AM221: Advanced Optimization
Lecture 1, Jan 22nd, 2018
Instructor: Rasmus Kyng
Let's load the libraries we'll use.
using DataFrames
using CSV
using Plots
plotly()
Now, load a data set,
The data set is public domain, and available on Harvard Dataverse.
Their description:
This is the famous Galton data on the heights or parents and their children (i.e., where the term "regression" comes from). The data are public domain and can be used for teaching or any other purpose. Archived here in part to explore how Dataverse works.
# note from manual:
# ? CSV.read
# rows_for_type_detect::Int=100: indicates how many rows should be read to infer the types of columns
# if we don't read all the rows before deciding on type, we'll get type of "family" wrong
ghdf = CSV.read("../data/galton_height/galton-stata11.tab",rows_for_type_detect=1000,delim='\t')
Let $x$ be the height of the mother, $y$ the height of the child.
x,y = ghdf[:mother], ghdf[:height]
Let's compute the parameters $a,b$ that minimize the residual sum of squares.
It turns out there's a way to do this by solving linear equations, which is what I'm doing below. But don't worry about that today, we'll learn more about this later.
xc = [x ones(length(x))];
ab = (xc'*xc)^-1 * xc'*y;
a,b = ab[1], ab[2]
ab = (xc'*xc)^-1 * xc'*y
a,b = ab[1], ab[2]
scatter(x,y,lab="data",xlabel="mother's height",ylabel="subject's height",ticks=true)
plot!(x,a*x+b,linewidth=2,lab="linear model")

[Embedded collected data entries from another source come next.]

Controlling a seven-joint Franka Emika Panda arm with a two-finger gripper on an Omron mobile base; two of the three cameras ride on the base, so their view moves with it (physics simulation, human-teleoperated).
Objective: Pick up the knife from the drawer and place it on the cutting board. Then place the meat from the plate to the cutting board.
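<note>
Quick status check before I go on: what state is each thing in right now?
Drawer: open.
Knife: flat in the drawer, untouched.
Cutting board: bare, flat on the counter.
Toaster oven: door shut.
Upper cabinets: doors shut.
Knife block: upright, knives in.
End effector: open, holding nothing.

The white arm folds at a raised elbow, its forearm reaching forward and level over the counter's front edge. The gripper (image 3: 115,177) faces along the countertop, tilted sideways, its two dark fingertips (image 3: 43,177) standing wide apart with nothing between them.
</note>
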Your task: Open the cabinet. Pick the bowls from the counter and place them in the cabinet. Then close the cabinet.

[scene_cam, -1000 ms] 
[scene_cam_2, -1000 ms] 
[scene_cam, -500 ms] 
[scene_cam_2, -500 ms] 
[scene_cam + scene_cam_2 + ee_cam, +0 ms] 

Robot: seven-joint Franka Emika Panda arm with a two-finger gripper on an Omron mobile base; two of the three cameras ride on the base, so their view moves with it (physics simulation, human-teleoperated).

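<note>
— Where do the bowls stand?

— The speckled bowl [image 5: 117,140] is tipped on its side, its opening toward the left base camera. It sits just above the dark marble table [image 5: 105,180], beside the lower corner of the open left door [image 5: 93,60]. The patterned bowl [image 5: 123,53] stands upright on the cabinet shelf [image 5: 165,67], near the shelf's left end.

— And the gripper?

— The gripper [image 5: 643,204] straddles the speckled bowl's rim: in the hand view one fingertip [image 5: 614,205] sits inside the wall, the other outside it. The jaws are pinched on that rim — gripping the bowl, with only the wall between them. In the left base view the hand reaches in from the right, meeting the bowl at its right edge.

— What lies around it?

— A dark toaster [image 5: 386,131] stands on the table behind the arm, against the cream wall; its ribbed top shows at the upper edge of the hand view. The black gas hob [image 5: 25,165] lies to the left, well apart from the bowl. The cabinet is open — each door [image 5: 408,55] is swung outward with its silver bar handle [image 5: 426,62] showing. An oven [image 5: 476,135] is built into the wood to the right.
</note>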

Let's compare the value of the objective function, the residual sum of squares for our parameters, $a,b$, to what we get with a trivial guess: outputting the mean height as the guess for every subject.
# guess mean height:
RSS0 = sum((mean(y)-y).^2)
# our parameters:
RSS1 = sum((a*x+b-y).^2)
How much did we reduce the objective?
@printf("Objective reduced by %.2f per cent.",100*(1-RSS1/RSS0))
Let's use both the height of the mother and of the father for our model.

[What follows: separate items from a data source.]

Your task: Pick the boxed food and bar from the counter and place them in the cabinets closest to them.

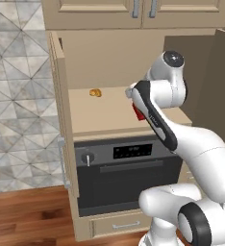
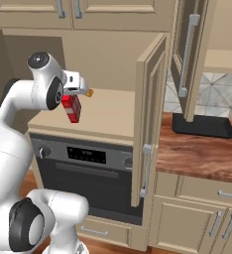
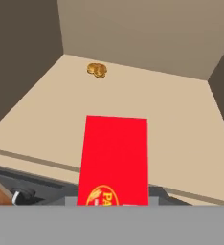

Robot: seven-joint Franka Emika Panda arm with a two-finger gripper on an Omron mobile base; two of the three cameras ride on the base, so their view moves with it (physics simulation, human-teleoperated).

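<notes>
The boxed food [image 3: 114, 158] looks like smooth red cardboard with a matt face. The cabinets [image 2: 150, 124] are beige wood with grey metal handles and plain matt tan shelves — the table [image 2: 197, 149] is glossy reddish-brown wood grain. The oven [image 1: 129, 173] below has a dark, slightly shiny front.

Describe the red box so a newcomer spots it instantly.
Find the open cabinet above the black oven. At the front of its tan shelf, the gripper holds the boxed food: flat, bright red, unlike the small golden item farther back.
</notes>
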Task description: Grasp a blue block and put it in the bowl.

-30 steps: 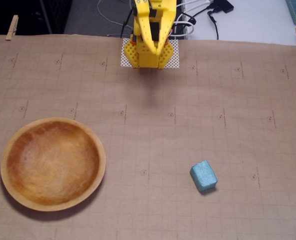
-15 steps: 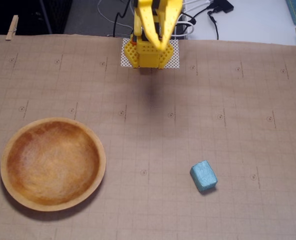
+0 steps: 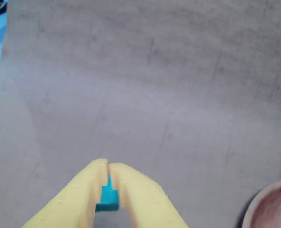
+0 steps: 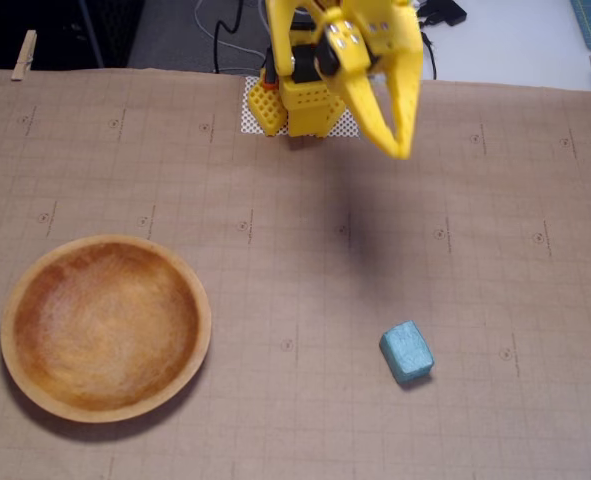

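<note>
Matt paper, wood and plastic surfaces seen from above.
The table (image 4: 475, 260) is covered in matt brown gridded paper. The bowl (image 4: 105, 328) is smooth wood, orange-brown inside with a paler rim. The blue block (image 4: 406, 352) looks matt and faintly mottled. The tool (image 4: 403, 150) is smooth yellow plastic.

Fixed view: even, soft light, sharp; faint arm shadow on paper (image 4: 355, 245). Wrist view: blurred, washed-out, cold bluish cast.

Fingers (image 4: 403, 150) apparently closed, pointing down above mat.
</note>
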Tool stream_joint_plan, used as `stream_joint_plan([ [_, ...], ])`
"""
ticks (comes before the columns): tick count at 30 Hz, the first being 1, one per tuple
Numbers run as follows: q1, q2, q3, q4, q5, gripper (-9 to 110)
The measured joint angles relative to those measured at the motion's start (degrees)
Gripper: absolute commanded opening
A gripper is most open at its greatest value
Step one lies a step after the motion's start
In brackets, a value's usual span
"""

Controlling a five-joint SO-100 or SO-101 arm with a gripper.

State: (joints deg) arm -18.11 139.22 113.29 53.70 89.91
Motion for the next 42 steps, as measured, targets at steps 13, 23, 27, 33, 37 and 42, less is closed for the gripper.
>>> stream_joint_plan([
  [13, -0.53, -8.79, 0.0, -0.35, 0.0, 39],
  [23, -0.53, -16.79, 0.0, -8.26, 0.0, 42],
  [27, -0.53, -19.42, 0.0, -10.99, 0.0, 42],
  [33, -2.81, -20.48, 4.83, -17.67, 0.0, 42],
  [37, -3.78, -19.95, 10.72, -22.85, 0.0, 42],
  [42, -7.03, -17.84, 18.02, -27.42, 2.29, 42],
])
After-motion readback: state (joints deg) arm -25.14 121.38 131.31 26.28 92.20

I.e. now we have $y = a_1 \cdot x_1 + a_2 \cdot x_2 + b $, where $x_1$ is the height of the mother, $x_2$ is the heigt of the father, and $y$ is the height of the child.
# calculate best parameters (not covered in class!)
x12 = [ghdf[:mother] ghdf[:father]];
x12c = [ones(length(x)) x12 ];
a12b = (x12c'*x12c)^-1 * x12c'*y
Now the objective value is:
RSS2 = sum((x12c*a12b-y).^2)
How much did we reduce the objective below the value at the trivial guess?
@printf("Objective reduced by %.2f per cent.",100*(1-RSS2/RSS0))
Just for fun, let's look at a plot of the predicted height $y$ as a function of the TWO variables for the parent's heights.
x1var = linspace(58, 71, 40)
x2var = linspace(62, 79, 40)
f(u,v) = a12b[2]*u + a12b[3]*v + a12b[1]
plot(x1var, x2var, f, st=:surface)
scatter!(x12[:,1],x12[:,2],y,lab="data", xlabel="mother's height",ylabel="father's height",zlabel="subject's height",ticks=true,leg=false)
When we did regression with just $y = a x + b$, we got
a
How does the residual sum of squares, RSS, vary as we change a?
avar = linspace(-0.1,0.8, 40)
RSS(avar) = sum((avar*x+b-y).^2)
plot(avar,RSS,linewidth=2,xlabel="linear coefficient a",ylabel="RSS(a)",ticks=true,leg=false)
RSS(a) is a convex function!